WHAT IS REQUIRED
Search the records for lines that contain the word "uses". Copy them all.

[Stored items]

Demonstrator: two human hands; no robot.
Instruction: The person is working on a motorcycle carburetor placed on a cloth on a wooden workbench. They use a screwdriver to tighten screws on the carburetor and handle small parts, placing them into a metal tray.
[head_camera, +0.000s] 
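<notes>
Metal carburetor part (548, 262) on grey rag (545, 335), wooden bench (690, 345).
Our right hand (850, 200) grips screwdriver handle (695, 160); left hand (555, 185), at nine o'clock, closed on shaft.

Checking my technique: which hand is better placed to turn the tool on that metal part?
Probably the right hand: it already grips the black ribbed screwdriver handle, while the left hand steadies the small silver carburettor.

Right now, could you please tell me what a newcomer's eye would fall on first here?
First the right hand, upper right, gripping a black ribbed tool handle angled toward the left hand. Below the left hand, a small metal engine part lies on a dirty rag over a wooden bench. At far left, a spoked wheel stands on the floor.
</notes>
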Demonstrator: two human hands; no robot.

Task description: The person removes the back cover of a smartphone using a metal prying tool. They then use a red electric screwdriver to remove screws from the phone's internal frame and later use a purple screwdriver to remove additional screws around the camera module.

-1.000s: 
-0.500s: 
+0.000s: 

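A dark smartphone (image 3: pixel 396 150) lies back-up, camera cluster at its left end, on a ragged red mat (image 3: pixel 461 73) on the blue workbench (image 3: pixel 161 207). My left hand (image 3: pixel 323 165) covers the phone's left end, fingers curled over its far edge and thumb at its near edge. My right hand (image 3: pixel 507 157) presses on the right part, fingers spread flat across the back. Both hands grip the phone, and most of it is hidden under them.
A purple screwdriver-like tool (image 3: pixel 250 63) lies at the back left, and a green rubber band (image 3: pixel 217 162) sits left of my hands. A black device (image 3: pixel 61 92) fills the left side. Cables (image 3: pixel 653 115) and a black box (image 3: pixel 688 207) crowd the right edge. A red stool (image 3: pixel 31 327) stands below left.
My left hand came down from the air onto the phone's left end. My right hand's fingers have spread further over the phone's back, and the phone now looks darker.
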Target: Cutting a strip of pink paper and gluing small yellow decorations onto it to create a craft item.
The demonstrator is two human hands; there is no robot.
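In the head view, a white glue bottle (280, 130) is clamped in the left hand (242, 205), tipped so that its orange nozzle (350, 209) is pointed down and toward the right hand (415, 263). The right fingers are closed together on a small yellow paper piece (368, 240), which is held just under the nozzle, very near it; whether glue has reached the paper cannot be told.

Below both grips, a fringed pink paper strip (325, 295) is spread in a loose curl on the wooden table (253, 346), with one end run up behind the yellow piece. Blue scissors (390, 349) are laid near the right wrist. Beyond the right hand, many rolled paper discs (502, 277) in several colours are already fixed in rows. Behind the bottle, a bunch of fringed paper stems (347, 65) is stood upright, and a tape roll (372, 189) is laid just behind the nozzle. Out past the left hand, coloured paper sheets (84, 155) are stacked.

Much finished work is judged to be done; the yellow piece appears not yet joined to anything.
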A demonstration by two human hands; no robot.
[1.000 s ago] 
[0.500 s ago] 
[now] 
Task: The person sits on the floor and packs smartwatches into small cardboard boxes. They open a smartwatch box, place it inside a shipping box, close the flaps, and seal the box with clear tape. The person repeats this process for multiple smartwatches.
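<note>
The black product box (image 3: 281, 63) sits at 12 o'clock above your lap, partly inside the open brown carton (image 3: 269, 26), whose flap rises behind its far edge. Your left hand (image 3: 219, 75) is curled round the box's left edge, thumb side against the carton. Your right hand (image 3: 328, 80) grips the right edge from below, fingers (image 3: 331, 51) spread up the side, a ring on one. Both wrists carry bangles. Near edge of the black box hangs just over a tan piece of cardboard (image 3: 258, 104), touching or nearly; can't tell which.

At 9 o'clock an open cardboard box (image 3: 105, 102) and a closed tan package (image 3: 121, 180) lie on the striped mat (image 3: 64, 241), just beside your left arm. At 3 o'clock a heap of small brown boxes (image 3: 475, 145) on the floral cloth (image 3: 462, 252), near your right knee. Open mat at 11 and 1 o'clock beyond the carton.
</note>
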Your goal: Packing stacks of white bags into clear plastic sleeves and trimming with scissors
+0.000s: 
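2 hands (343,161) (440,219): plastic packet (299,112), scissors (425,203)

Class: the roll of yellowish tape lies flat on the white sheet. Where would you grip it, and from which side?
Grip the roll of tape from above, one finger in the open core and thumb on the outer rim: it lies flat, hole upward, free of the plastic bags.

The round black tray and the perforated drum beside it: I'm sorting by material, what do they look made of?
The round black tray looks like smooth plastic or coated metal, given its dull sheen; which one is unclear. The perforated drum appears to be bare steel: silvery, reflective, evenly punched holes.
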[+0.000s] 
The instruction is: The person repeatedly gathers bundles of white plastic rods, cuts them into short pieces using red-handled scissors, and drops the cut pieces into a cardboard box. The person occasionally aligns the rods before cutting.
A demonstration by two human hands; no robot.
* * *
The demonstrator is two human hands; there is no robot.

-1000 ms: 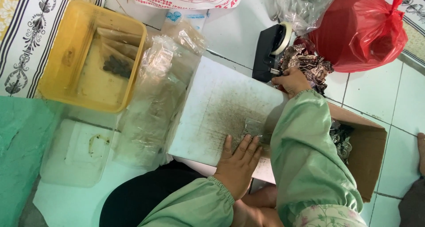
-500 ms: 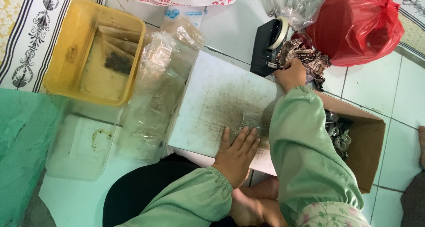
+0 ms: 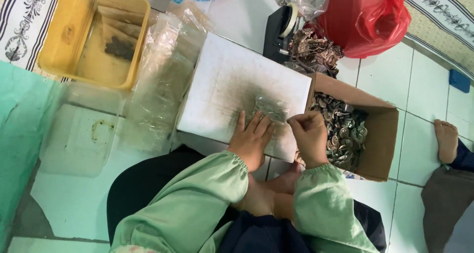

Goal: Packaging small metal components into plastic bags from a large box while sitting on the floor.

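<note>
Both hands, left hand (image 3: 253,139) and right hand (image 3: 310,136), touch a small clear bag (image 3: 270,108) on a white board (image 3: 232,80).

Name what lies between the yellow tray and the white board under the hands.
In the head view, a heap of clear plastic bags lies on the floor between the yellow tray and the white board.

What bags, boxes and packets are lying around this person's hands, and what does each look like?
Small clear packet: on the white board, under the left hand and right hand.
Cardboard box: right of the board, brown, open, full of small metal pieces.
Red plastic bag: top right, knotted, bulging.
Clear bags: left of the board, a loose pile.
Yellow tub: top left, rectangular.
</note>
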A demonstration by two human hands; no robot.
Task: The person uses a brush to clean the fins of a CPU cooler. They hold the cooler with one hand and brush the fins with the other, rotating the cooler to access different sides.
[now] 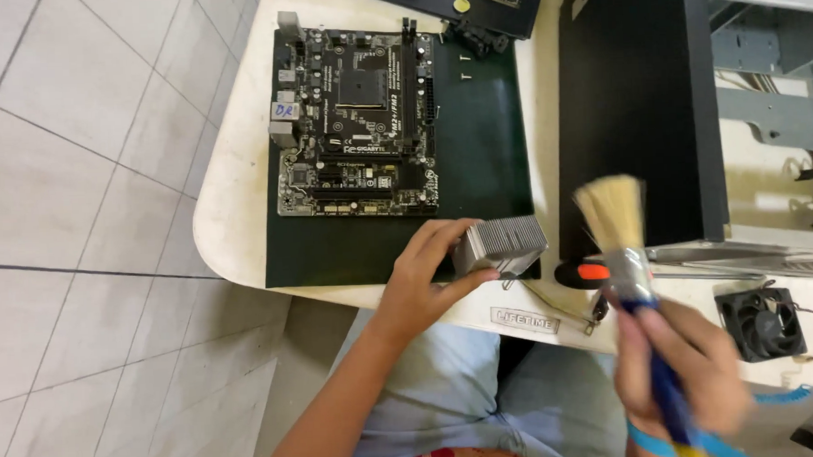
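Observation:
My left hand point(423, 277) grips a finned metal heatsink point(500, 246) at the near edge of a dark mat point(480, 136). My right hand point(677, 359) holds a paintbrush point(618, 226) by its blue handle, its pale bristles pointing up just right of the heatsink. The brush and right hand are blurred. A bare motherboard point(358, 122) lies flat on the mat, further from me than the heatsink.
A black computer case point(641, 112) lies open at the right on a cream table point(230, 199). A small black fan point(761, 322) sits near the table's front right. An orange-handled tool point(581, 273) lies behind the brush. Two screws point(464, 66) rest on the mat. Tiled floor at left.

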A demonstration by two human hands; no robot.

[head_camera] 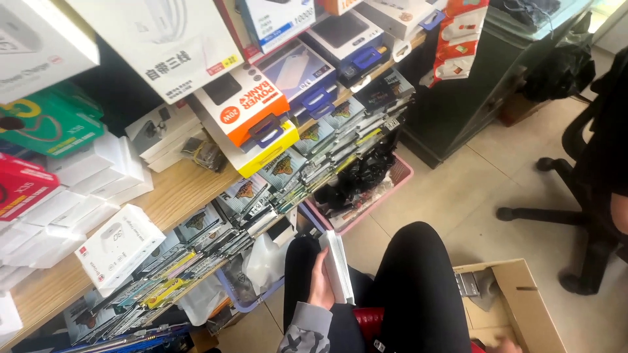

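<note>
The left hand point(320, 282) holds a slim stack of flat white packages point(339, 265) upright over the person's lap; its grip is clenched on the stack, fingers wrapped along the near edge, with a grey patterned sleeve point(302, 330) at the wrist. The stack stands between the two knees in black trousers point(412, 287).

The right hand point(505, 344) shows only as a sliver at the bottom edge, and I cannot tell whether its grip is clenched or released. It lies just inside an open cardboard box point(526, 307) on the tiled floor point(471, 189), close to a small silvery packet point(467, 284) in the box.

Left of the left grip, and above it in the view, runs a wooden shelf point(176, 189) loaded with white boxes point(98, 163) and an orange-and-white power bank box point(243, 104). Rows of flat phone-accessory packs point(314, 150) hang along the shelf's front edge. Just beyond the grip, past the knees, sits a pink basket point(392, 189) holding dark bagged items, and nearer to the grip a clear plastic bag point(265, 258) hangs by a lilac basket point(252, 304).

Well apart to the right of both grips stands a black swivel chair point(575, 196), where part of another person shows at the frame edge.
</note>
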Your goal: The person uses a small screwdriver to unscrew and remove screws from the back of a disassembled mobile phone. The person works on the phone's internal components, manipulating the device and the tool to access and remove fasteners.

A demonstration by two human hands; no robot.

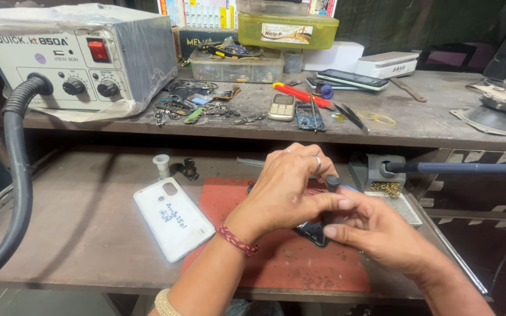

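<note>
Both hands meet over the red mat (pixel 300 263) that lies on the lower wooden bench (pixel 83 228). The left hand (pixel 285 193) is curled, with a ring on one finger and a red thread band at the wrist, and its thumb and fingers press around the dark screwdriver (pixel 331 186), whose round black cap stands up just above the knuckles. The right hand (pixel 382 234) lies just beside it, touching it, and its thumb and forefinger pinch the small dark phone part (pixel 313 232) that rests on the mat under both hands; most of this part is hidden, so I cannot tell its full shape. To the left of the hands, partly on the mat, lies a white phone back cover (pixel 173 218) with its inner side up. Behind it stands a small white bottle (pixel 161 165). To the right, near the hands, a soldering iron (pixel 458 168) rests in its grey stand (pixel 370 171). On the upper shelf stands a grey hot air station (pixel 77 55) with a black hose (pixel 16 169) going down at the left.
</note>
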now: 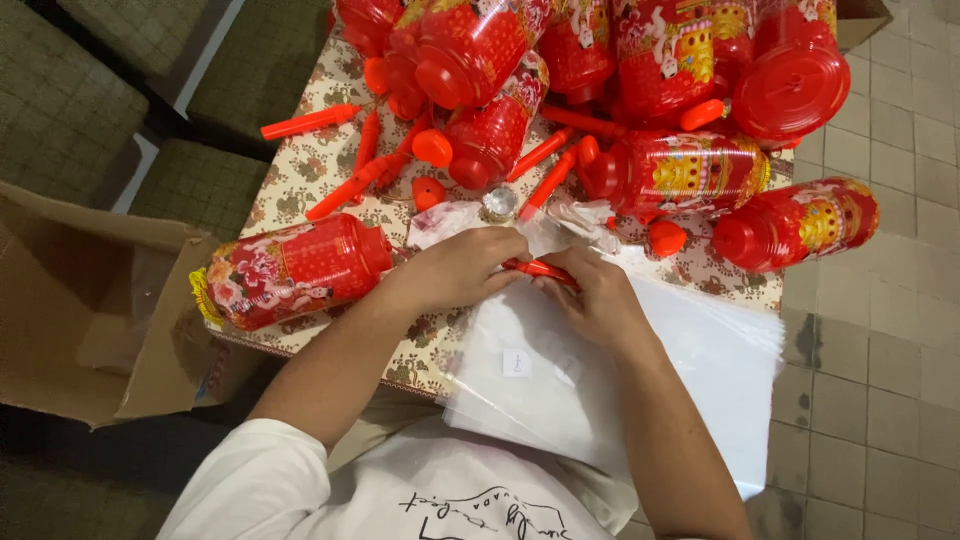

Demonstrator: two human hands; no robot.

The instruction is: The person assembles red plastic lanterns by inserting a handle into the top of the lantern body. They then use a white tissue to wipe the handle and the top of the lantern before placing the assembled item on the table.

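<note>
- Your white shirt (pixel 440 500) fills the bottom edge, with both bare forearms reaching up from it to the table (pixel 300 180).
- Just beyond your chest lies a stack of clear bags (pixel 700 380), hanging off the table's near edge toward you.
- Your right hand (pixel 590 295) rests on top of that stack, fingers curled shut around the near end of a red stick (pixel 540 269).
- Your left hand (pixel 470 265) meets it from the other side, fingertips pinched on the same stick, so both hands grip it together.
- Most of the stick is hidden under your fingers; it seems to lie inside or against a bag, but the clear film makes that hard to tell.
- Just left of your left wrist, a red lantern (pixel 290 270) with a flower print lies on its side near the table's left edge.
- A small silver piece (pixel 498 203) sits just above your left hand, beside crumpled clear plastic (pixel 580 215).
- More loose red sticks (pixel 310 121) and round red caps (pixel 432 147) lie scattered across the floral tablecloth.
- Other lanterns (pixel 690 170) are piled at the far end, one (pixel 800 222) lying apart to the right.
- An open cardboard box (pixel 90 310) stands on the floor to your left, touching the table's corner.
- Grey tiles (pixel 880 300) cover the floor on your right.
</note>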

EXERCISE ANSWER
Task: The person uses a brush to clean the fins of a CPU cooler. They hold the cooler with one hand and brush the fins with the other, rotating the cooler to access different sides.
Your goal: The person uses a small screwdriver to unscrew and remove screws from the back of a disassembled mobile phone. The person works on the phone's internal components, manipulating the device and the tool to access and remove fasteners.

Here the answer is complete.